The NHS Water Contamination Scandal
Concurrently, blame-shifting has intensified over recent NHS water contamination disclosures. The First Minister has conceded there was a 'cultural problem' at NHS Greater Glasgow and Clyde and that it 'looks like' families of deceased patients at the Queen Elizabeth University Hospital were deliberately misled. A critical question remains: did his government know these were falsehoods at the time, and if so, why did it fail to act against responsible board members, none of whom have faced accountability?
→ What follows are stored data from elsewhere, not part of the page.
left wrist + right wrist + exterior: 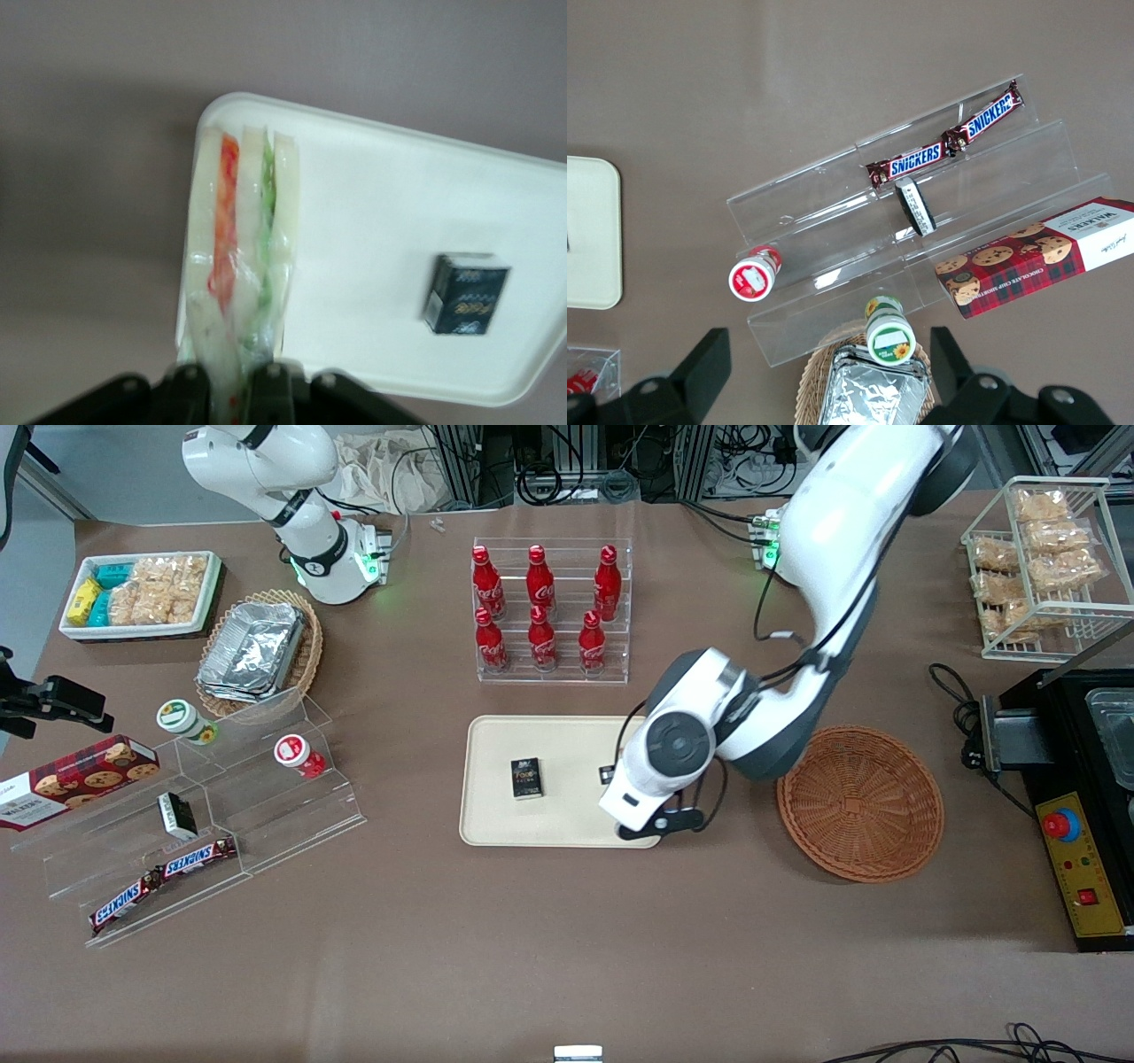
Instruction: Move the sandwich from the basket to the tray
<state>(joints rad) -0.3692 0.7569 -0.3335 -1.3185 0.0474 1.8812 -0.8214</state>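
Clamped between the pincer (232, 385) fingers, the sandwich (237, 266) hangs over the tray (372, 204) corner.

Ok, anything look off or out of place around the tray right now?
Nothing looks spilled or damaged. The gripper is shut on the sandwich over the tray edge nearest the empty basket. One oddity: a small dark box already sits on the tray, clear of the sandwich.

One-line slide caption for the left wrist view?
Gripper shut on the sandwich, held above the tray near its corner.
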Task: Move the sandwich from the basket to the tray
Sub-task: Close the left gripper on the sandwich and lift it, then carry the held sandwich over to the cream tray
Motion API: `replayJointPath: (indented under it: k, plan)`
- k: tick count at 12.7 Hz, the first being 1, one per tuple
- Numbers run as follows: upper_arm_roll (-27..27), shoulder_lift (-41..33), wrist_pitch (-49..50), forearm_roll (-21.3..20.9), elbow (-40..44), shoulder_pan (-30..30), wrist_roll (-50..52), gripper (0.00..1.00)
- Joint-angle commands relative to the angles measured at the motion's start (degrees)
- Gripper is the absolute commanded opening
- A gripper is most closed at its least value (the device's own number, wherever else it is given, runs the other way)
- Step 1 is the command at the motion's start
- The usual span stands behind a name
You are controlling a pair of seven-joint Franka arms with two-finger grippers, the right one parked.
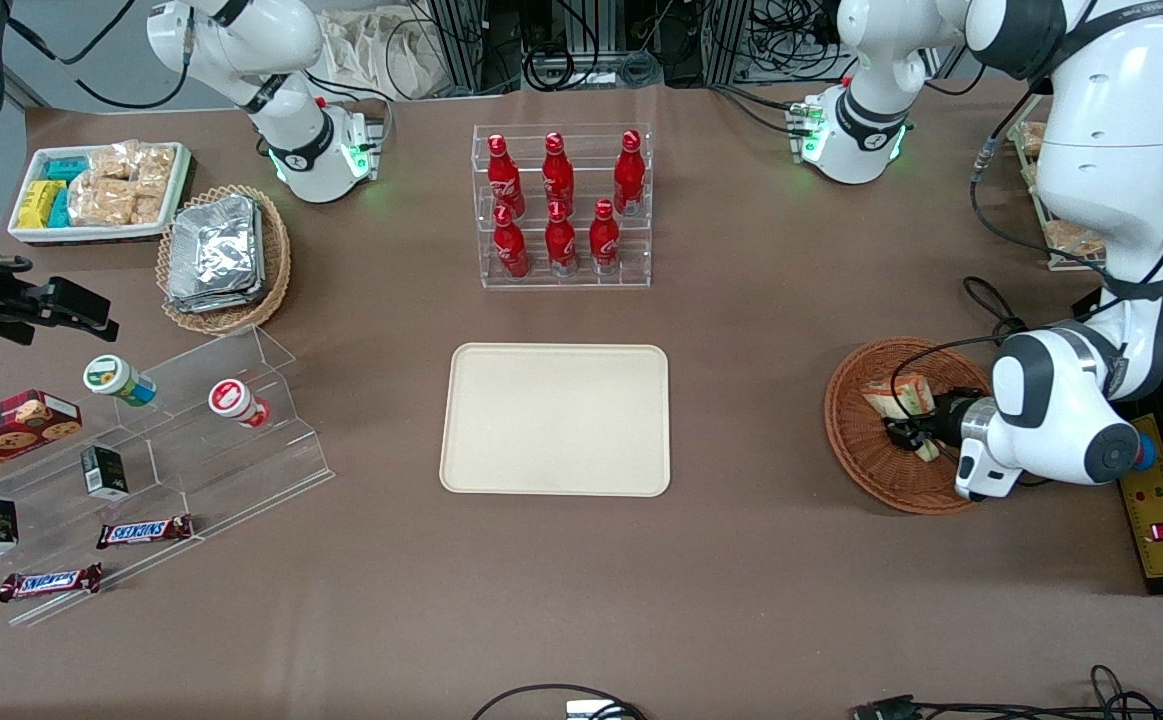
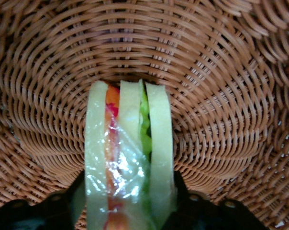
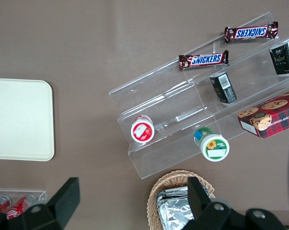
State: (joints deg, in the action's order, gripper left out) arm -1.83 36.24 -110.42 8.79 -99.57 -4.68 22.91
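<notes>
The hand [image 1: 913, 432] is down inside the basket [image 1: 866, 440]; its fingers [image 2: 63, 203] are clamped on the sandwich [image 2: 130, 158]. The tray [image 1: 556, 418] lies well apart from the hand.

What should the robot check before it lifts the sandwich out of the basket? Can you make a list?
1. Hand down in the basket: ok.
2. Fingers on both sides of the sandwich: ok, one dark finger shows at each bread face.
3. Grip tight enough to lift: cannot tell; the plastic wrap may be slippery.
4. Sandwich free of other things in the basket: ok, only wicker shows around it.
5. Tray has room: ok, nothing lies on it.
6. Way to the tray: ok, only bare table lies between basket and tray.
</notes>
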Motion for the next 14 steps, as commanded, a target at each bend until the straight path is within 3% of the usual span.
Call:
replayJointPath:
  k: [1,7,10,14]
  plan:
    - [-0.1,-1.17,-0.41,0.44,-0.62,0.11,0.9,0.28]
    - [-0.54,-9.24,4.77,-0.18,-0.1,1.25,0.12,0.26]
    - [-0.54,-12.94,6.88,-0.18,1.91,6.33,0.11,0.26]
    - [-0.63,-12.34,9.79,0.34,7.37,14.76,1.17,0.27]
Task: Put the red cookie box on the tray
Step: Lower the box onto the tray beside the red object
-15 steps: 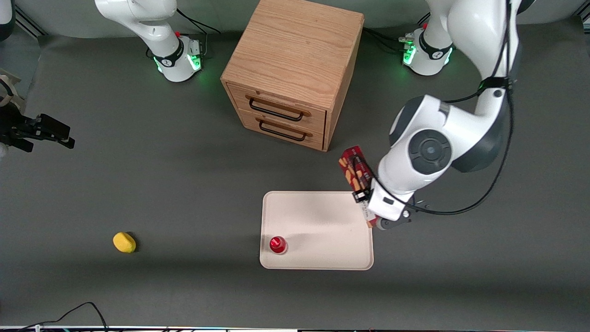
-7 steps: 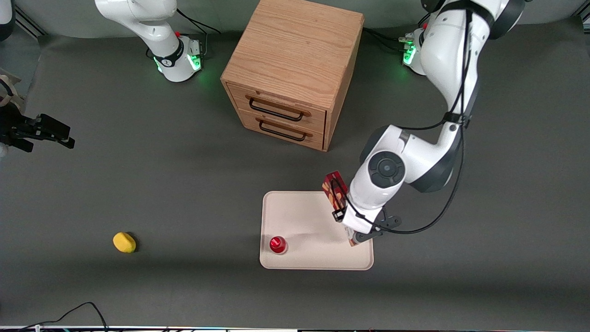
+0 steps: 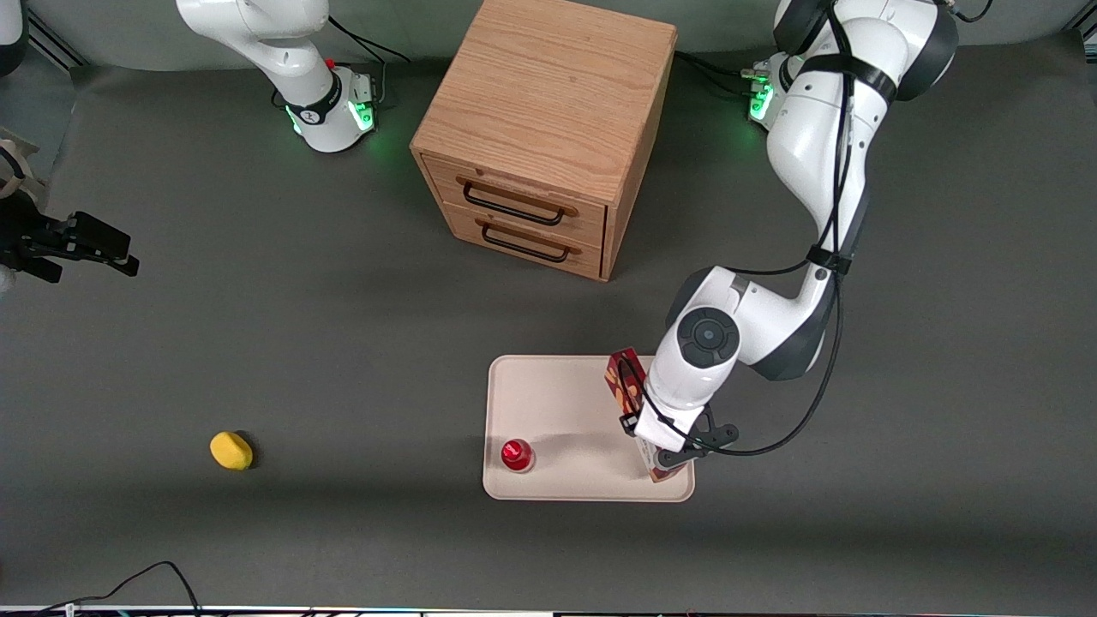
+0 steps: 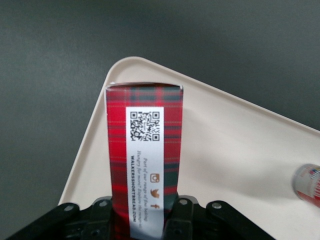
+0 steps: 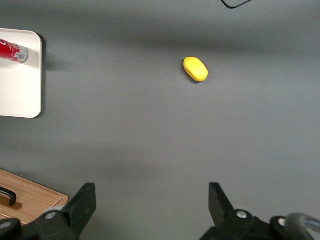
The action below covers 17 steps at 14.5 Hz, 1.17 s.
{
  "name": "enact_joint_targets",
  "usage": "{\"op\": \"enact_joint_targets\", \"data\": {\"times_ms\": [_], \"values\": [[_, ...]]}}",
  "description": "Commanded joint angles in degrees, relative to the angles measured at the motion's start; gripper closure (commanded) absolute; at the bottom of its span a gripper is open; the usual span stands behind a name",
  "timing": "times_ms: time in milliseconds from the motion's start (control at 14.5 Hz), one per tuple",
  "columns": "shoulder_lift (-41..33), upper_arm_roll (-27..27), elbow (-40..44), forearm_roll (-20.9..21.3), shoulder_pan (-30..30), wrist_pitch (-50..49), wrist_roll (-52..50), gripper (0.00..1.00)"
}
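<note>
Cream-white tray [image 3: 548,403] holds a small red-capped bottle [image 3: 517,455] near one corner. Over its working-arm end we see the hand [image 3: 656,446] clamped on the red cookie box [image 4: 145,165]: tartan, white QR label.

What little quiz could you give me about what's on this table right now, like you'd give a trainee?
1. True or false: the gripper is shut on the red cookie box.
2. Over what does the box hang? A) the tray B) the wooden drawer cabinet C) bare table
3. Which small thing already stands on the tray, at the corner nearer the front camera and toward the parked arm's end?

Key:
1. True; its fingers clamp the box's sides in the left wrist view.
2. A.
3. The small red-capped object.
</note>
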Motion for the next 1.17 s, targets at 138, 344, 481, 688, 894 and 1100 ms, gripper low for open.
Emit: {"op": "enact_joint_targets", "data": {"times_ms": [138,344,481,688,894,1100], "values": [[1.0,0.0,-1.3,0.8,0.9,3.2,1.9,1.00],[1.4,0.0,-2.0,0.7,0.9,4.0,1.8,0.98],[2.2,0.1,-2.0,0.6,0.9,4.6,1.8,0.88],[2.4,0.1,-1.9,0.6,1.3,5.2,1.9,0.33],[2.3,0.0,-1.8,0.5,1.3,5.2,1.5,0.00],[2.3,0.0,-1.6,0.2,1.3,4.5,1.3,0.00]]}}
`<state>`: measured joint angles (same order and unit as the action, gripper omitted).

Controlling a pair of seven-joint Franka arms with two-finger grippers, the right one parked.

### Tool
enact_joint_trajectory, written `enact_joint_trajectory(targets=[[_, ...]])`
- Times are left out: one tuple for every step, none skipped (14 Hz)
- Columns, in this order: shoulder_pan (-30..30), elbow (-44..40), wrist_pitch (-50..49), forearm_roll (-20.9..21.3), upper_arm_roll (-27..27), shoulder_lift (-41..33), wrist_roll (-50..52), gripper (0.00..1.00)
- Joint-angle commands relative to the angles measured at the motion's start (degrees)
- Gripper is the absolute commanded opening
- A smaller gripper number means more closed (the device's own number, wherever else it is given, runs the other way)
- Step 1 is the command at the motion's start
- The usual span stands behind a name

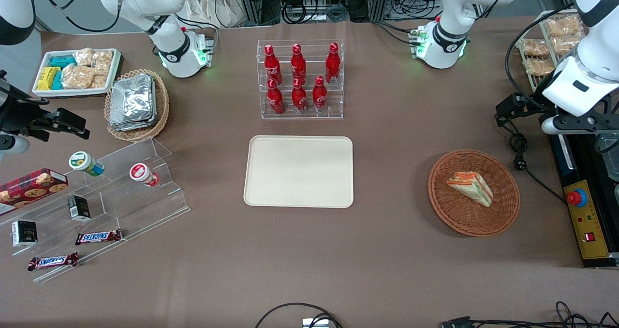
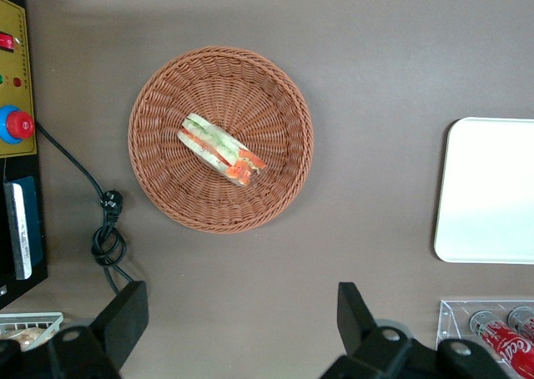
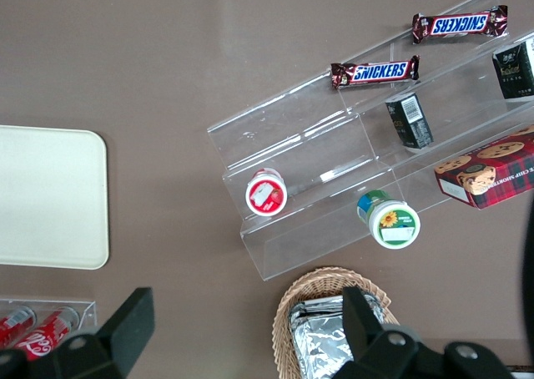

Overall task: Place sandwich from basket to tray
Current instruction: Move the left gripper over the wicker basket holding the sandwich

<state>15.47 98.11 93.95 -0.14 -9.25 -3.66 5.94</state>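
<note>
The sandwich [image 1: 471,186] is seen lying in the basket [image 1: 503,212], well apart from the tray [image 1: 299,171]. The gripper [image 2: 242,329] is held high above the table, fingers spread, empty. Soft, light bread is judged crushable; the flat bread faces should be pinched gently.

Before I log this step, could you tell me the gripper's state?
Gripper: open, empty, hanging above the table beside the basket; sandwich untouched inside it.

Bright even overhead light, soft shadows, sharp.
</note>
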Motion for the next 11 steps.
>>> enact_joint_trajectory(targets=[[-0.97, -0.20, -1.05, 0.67, 0.99, -0.38, -0.32, 1.00], [-0.97, -0.37, -1.05, 0.67, 0.91, -0.29, -0.23, 1.00], [-0.97, -0.29, -0.96, 0.58, 0.91, -0.38, -0.22, 1.00], [-0.97, -0.20, -0.53, 0.58, 0.82, -0.38, -0.05, 1.00], [-0.97, -0.11, 0.09, 0.49, 0.64, -0.21, -0.05, 1.00], [-0.97, -0.11, 0.27, 0.67, 0.64, -0.12, -0.05, 1.00], [-0.97, 0.15, 0.36, 0.67, 0.64, -0.12, -0.05, 1.00], [-0.97, 0.32, 0.36, 0.67, 0.64, -0.12, -0.05, 1.00], [-0.97, 0.41, 0.53, 0.32, 0.55, 0.14, 0.21, 1.00], [-0.97, 0.50, 0.53, 0.06, 0.47, 0.58, 2.39, 1.00], [-0.97, 0.50, 0.45, 0.05, 0.47, 1.20, 8.33, 1.00]])
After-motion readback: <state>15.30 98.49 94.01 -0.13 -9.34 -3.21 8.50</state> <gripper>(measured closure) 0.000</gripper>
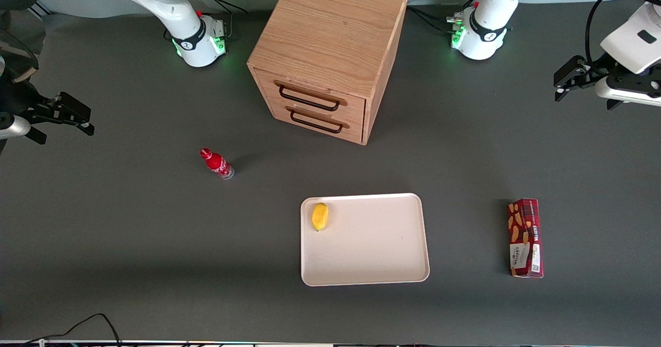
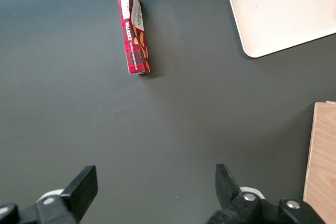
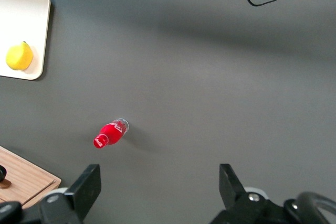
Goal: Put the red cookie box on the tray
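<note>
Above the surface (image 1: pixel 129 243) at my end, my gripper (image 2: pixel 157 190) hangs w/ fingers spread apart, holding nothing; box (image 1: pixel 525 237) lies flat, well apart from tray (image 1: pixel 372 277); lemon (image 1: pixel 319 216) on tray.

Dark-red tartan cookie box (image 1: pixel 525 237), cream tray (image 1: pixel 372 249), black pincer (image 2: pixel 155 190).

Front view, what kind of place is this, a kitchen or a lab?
Most likely a robot lab test bench: arms bolted to a bare grey table, staged props like the red cookie box, tray and drawer cabinet. The left claw hangs open above the table.
</note>
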`<state>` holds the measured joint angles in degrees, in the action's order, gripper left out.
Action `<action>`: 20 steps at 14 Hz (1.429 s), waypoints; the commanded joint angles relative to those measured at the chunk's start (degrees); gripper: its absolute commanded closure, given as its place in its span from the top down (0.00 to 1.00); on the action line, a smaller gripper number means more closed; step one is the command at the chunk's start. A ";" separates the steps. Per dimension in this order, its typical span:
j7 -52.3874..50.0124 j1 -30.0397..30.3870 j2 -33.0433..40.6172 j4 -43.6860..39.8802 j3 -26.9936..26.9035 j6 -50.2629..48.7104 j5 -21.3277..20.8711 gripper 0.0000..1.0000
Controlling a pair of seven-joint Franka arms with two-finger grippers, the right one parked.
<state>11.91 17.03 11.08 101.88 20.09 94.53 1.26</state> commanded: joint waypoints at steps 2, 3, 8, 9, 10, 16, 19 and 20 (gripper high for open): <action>3.11 0.28 -1.06 -2.11 -0.67 -1.28 1.03 1.00; 2.86 0.28 -1.50 -2.38 -0.67 -1.46 1.03 1.00; 2.24 0.46 -2.03 -2.56 -0.85 -1.63 0.67 1.00; 2.24 0.46 -1.94 -2.56 -0.85 -1.81 0.76 1.00; 2.15 0.46 -2.12 -2.82 -0.85 -1.81 0.85 1.00; -0.21 -0.24 -24.92 -24.14 -0.85 -0.84 -4.76 1.00; -2.76 -0.77 -34.96 -30.85 -0.76 3.26 -8.64 1.00; -3.73 -0.86 -37.16 -30.77 -0.76 7.03 -9.69 1.00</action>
<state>11.07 17.13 -19.50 77.00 18.89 99.13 -5.98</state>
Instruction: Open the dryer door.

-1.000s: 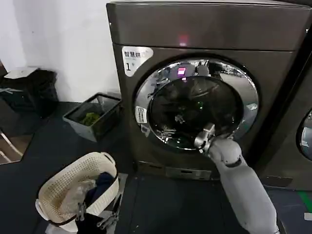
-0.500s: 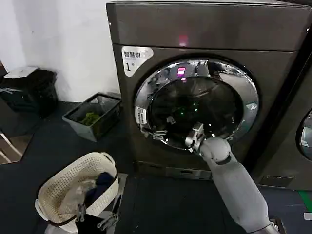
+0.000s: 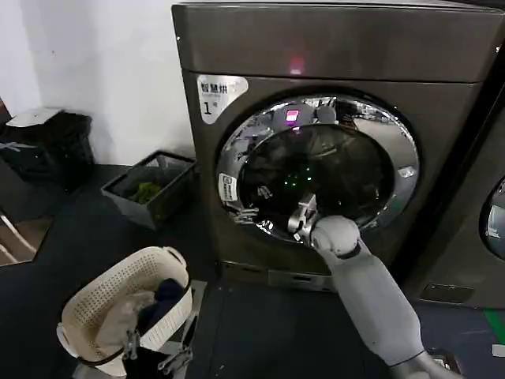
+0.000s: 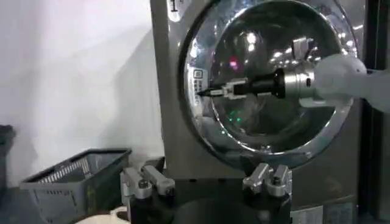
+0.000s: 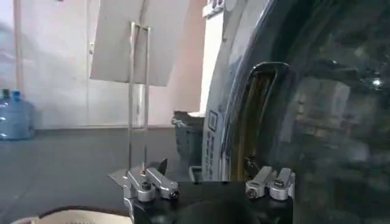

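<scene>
The dryer door point(image 3: 316, 170), a round dark glass in a wide chrome rim, looks shut against the machine front. My right gripper point(image 3: 298, 216) is low on the glass, left of centre, close to the chrome rim. In the left wrist view it point(image 4: 205, 92) points toward the rim's sticker side of the door point(image 4: 262, 125). The right wrist view shows its fingers point(image 5: 149, 182) spread apart, holding nothing, beside the door's rim point(image 5: 241, 115) and a handle recess point(image 5: 259, 109). My left gripper point(image 3: 158, 355) waits low by the basket, open point(image 4: 206, 181).
A white laundry basket point(image 3: 118, 304) with clothes stands on the floor at the front left. A grey crate point(image 3: 150, 185) sits left of the dryer. A neighbouring machine's round door point(image 3: 495, 217) shows at the right. A sign stand point(image 5: 137, 42) stands farther off.
My right gripper has slid leftward across the lower glass, from the lower right toward the left rim. The door and the left arm have not moved.
</scene>
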`<action>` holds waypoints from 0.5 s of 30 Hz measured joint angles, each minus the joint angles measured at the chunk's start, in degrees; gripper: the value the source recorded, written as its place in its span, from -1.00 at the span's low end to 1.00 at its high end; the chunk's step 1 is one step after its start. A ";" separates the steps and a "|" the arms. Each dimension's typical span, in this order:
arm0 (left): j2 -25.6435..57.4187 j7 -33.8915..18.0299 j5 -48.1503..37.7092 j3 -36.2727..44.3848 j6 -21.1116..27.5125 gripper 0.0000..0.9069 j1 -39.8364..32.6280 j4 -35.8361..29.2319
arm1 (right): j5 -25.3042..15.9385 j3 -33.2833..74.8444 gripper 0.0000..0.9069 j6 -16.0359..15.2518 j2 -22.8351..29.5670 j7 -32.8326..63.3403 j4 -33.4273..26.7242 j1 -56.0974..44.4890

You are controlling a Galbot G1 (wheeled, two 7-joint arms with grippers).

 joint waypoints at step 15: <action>5.77 -2.25 -9.67 -3.61 9.78 1.00 -5.48 2.64 | 0.98 0.93 1.00 -3.17 -4.93 -15.02 5.98 -4.10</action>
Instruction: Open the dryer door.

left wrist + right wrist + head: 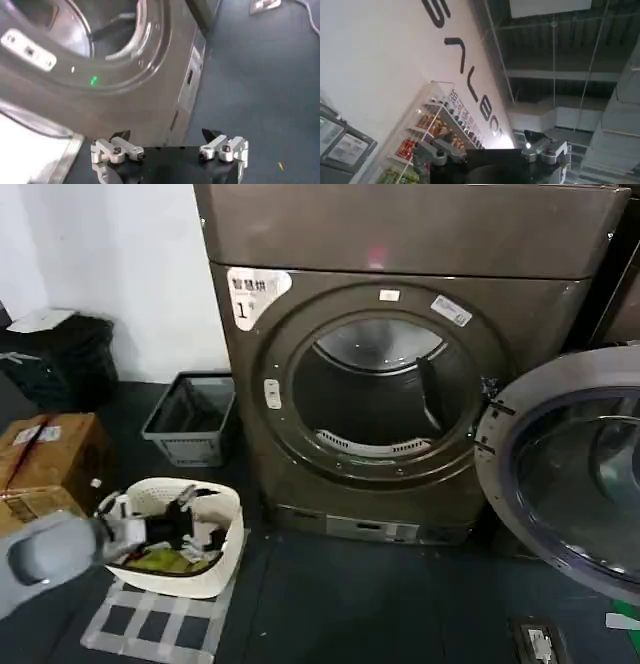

Police are now investigating the deaths of six patients who contracted infections while being treated at the £1 billion QEUH, a facility opened with great ceremony by Nicola Sturgeon. A whistleblowing doctor maintains the hospital remains unsafe, citing a 'broken culture' of cover-ups. Despite Mr Swinney's assurances of the hospital's safety, public trust has been profoundly damaged.
A Reckoning on the Horizon
The endemic secrecy permeating Mr Swinney's faltering administration would embarrass even the most opaque regimes. When it comes to politics, his actions reveal a profound lack of integrity, rendering his words—whether spoken now or years ago under the ironic moniker 'Honest John'—deeply untrustworthy. He knows where the political bodies are buried; in some instances, he buried them himself.
The public is now expected to believe his pledge to release the Salmondgate files before May's election, or at least provide a response, which may be heavily redacted, continuing the SNP's ignoble tradition of governance by censorship. These shameless hypocrites may finally face their day of reckoning on polling day. It is time to end this damaging charade and rescue Scotland from another five years of toxic, secretive rule.